Tengamos presente que el filme nace por encargo del partido comunista de la URSS. Es un filme de propaganda. El arte debía estar al servicio del partido, la ideología y el pueblo. No es una decisión libre de Eisenstein. No obstante, realiza una obra maestra contra los que argumentan que el verdadero arte nace de la libertad total del artista. ¿Contrasentido, excepción a la regla? No tanto. Su caso no es único. Artistas del cine, la pintura o la literatura se las han ingeniado para realizar sus creaciones dentro de los límites que les concede el poder político o económico. A veces, sus mejores obras se han producido cuando han vivido un control estricto de la censura. Otros, en cambio, viviendo y creando con plena libertad artística, han producido obras francamente olvidables. De todo hay en la Viña del Señor.

 

Vi el filme por primera vez en los años 70, en algún cine club de la época, bastante populares en ese entonces. Pasábamos por una dictablanda (no era una férrea dictadura como la franquista o las del cono sur de América) y se permitían filmes soviéticos de la época dorada.

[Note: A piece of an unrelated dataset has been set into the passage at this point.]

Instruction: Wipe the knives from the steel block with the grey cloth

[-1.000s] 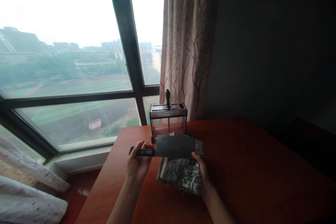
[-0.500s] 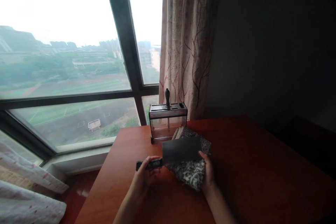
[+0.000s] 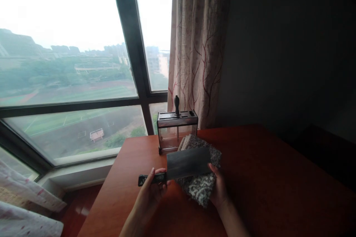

No solo el Potemkin, también Octubre y sus filmes sonoros (que, en un inicio, al igual que otros cineastas de Occidente, se opuso al sonido en el cine) como la saga de Iván el terrible.

 

Más allá que Eisenstein se permitió licencias artísticas (al final de cuentas era una obra de ficción) que, con el tiempo, han pasado por verdades históricas, El acorazado Potemkin sigue vigente cien años después, no solo porque fue uno de los pilares fundamentales del lenguaje cinematográfico que se iba forjando en esos años, sino por la particularidad propia del filme, tan vigente y entrañable como cuando se exhibió por primera vez.